Impacts concrets dans la vie des bénéficiaires
Toutes ces femmes entrepreneures affirment avoir eu leur autonomie économique nettement améliorée, de contributions aux charges du foyer, de renforcement de compétences et leadership et du respect pour l’embauche et appui qu’elles apportent aux autres femmes et aux jeunes étudiants ou apprentis en fin de formation.
Le FNFI est mon « dieu sur terre », s’exclame dame Tchedré. « C’est grâce à ça, que j’ai connu ce qu’on appelle argent et j’ai pu tenir un à deux millions que je gère bien et je trouve les bénéfices, donc FNFI c’est mon « dieu sur terre », je remercie le Président du Conseil d’avoir ouvert les yeux de nous les femmes », a-t-elle fièrement exprimé.
J’affirme que j’ai acquis mon autonomisation avec FNFI, renchérit Mme Gbadago Akossiwa. « Avant, il y avait certaines choses que je n’arrivais pas à faire et du coup aucune joie en moi. Si par exemple avec ce que je vendais l’enfant demande à acheter quelque chose, je n’étais pas en mesure de lui donner. Mais maintenant, s’il me demande, je lui donne immédiatement sans hésiter en attendant que son père ne réagisse », a-t-elle fait savoir.
Mme Sebabe se sent quant à elle, autonome sur tous les plans parce qu’elle n’attend plus prendre quelque chose de la main de quelqu’un avant de pouvoir s’engager. « …avec le financement de FNFI, nous les femmes nous avons appris à économiser, à mettre un peu de chose quelque part.

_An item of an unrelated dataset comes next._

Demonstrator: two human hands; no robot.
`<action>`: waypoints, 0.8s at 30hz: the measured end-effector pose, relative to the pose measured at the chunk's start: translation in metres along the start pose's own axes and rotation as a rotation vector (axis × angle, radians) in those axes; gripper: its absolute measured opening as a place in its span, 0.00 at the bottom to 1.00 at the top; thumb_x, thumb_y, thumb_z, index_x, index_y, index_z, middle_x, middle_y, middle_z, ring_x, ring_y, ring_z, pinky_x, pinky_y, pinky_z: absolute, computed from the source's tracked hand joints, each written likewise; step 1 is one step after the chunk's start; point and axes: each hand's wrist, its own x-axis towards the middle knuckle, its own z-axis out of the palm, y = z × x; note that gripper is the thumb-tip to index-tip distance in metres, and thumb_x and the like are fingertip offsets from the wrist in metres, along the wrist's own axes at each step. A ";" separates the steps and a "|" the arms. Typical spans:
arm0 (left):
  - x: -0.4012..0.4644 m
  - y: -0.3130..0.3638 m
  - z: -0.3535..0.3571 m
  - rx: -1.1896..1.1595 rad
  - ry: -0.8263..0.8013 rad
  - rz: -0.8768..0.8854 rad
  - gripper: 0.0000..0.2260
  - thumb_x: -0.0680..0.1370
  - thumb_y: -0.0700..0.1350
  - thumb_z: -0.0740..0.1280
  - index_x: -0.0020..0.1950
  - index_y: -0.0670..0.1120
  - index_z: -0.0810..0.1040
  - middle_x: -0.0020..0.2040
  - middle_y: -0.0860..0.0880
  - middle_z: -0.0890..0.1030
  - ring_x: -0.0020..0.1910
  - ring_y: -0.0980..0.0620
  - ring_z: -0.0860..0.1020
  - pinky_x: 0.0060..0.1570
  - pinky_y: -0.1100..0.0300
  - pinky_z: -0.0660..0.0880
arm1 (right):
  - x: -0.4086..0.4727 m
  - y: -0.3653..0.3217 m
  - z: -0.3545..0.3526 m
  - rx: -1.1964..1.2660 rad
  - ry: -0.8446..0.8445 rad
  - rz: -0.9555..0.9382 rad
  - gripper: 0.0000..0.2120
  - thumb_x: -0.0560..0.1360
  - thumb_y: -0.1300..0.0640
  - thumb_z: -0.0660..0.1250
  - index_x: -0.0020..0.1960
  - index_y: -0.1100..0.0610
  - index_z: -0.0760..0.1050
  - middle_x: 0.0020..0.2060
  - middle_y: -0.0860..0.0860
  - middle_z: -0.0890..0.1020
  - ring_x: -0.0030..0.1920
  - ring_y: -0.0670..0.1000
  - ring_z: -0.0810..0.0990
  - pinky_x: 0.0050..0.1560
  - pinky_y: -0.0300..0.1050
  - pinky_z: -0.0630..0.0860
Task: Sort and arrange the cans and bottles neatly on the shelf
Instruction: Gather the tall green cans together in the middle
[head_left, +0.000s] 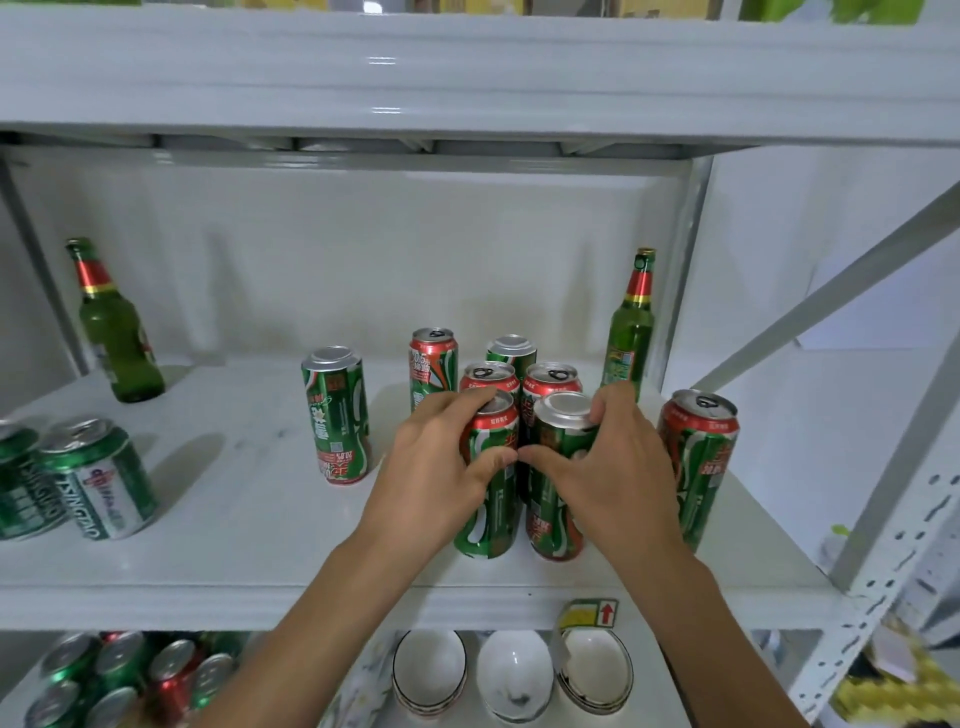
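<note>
Head view: both hands clasp the two front cans of a cluster on the white shelf

The left hand curls round the front left can, and the right hand curls round the front right can; the two cans stand upright and touching, and the thumbs meet between them. Both stand near the front edge of the shelf.

Directly behind this pair stand two red-topped cans, and behind those two more cans, all upright. Just right of the held pair is a lone tall can; behind it, a green bottle. Left of the pair stands an inverted can. Far left of the pair, two shorter Tsingtao cans tilt at the shelf's end, with a second green bottle behind them.

Below the shelf sit more cans and three white bowls.
</note>
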 end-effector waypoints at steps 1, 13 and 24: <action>0.001 -0.002 0.002 0.004 -0.004 0.016 0.28 0.76 0.52 0.76 0.75 0.56 0.75 0.69 0.54 0.78 0.67 0.54 0.76 0.65 0.63 0.71 | 0.001 0.000 0.001 0.004 -0.006 0.001 0.31 0.64 0.37 0.79 0.48 0.47 0.60 0.43 0.47 0.76 0.44 0.53 0.79 0.41 0.53 0.79; -0.012 -0.019 -0.020 -0.332 -0.185 -0.004 0.31 0.81 0.56 0.69 0.81 0.66 0.59 0.74 0.61 0.67 0.73 0.61 0.69 0.72 0.53 0.73 | -0.007 0.003 -0.015 0.208 -0.122 0.086 0.29 0.65 0.46 0.82 0.53 0.51 0.67 0.47 0.41 0.77 0.49 0.47 0.79 0.45 0.40 0.76; -0.014 -0.107 -0.109 -0.259 0.109 -0.112 0.20 0.78 0.43 0.73 0.67 0.59 0.78 0.67 0.57 0.75 0.65 0.59 0.77 0.64 0.55 0.76 | -0.022 0.058 -0.102 0.184 0.287 0.191 0.29 0.56 0.23 0.71 0.49 0.37 0.71 0.48 0.33 0.79 0.45 0.43 0.83 0.42 0.42 0.81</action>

Quand tu es malade ou ton enfant est malade, tu peux courir aller à l’hôpital en attendant que papa ne vienne après. C’est ça l’autonomisation que nous les femmes ont avec FNFI », a-t-elle confirmé.
Messages et remerciements aux promoteurs de FNFI
Toutes ces femmes entrepreneures aujourd’hui épanouies, lancent un appel pressant et encouragent toutes celles qui sont déterminées à avancer, à pouvoir garantir l’avenir, de ne pas hésiter à se mettre dans les pas de FNFI. Elles expriment par la même occasion, leur reconnaissance au Président du Conseil pour l’initiative qu’il a prise en mettant sur pied le FNFI pour que la femme togolaise soit autonome et épanouie.

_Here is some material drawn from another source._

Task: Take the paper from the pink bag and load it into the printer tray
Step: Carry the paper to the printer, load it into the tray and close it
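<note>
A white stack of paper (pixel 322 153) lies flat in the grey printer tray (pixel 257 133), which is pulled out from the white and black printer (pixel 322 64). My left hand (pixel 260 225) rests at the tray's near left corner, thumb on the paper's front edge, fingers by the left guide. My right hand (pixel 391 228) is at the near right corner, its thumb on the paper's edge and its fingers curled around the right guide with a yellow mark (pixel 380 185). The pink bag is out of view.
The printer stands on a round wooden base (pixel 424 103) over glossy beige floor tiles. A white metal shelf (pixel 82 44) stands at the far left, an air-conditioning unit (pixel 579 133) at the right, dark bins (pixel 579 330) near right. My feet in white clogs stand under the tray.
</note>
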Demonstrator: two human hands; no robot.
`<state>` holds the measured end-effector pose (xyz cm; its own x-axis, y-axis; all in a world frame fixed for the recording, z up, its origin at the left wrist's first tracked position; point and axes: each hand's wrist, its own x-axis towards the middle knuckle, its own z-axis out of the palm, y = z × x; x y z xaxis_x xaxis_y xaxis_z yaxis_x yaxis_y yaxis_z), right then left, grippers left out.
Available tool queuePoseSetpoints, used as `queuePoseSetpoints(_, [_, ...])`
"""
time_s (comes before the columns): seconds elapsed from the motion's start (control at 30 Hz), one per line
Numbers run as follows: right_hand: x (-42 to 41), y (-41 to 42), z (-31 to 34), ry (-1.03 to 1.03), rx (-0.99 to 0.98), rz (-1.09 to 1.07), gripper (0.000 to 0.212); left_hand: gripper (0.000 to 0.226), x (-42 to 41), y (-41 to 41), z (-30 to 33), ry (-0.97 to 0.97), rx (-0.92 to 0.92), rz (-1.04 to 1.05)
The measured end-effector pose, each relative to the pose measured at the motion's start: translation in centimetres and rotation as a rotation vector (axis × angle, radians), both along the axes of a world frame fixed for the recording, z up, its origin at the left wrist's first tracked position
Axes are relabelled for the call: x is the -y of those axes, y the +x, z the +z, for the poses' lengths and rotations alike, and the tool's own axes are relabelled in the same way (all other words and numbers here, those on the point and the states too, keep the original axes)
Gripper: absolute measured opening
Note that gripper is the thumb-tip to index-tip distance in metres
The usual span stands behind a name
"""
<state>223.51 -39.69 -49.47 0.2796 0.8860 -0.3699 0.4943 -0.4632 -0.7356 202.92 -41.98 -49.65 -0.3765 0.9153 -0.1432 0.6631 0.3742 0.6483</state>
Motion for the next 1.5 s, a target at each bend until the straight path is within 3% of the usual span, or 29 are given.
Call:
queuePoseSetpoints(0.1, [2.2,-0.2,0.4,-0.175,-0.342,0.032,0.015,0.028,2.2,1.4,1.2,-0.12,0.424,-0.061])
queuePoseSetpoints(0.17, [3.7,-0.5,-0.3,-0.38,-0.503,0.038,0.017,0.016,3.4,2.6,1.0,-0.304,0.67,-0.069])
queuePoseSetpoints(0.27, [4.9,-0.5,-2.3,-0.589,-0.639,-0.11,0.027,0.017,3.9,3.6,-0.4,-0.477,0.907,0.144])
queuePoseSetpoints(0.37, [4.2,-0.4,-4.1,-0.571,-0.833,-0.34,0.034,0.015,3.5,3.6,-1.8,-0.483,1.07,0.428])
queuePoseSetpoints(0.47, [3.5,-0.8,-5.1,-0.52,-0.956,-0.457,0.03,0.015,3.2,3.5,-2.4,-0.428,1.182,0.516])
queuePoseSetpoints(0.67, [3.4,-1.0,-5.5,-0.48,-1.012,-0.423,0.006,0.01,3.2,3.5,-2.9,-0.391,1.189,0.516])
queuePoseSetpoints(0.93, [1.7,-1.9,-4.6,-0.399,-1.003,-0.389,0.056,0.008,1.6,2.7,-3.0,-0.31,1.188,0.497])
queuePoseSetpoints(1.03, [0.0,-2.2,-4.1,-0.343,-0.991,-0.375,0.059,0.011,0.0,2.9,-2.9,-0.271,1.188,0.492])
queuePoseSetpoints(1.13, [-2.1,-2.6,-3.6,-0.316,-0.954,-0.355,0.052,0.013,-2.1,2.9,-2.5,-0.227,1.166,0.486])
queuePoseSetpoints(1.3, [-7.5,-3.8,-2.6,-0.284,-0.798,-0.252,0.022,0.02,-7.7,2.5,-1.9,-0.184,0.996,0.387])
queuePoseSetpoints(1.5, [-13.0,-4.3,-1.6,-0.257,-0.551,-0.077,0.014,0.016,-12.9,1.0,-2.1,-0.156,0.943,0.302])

Des doléances formulées à l’endroit des initiateurs
Tout compte fait, si ces femmes entrepreneures reconnaissent que les différents produits FNFI que sont AGRISEF, APSEF, AJSEF, PAF et N’kodédé, leur ont permis d’être ce qu’elles sont aujourd’hui, il n’en demeure pas moins vrai qu’elles éprouvent certaines difficultés liées au manque de matériels et équipements afin de pouvoir réagir à temps et à contre temps en matière de production, de transformation et de demande en quantité de certains produits agricoles.
« Je suis la présidente d’un groupement et je travaille avec les femmes dans Tchaoudjo et Assoli et nous manquons du matériel de transformation pour augmenter la productivité de gari », a plaidé Mme Ouro-Tagba.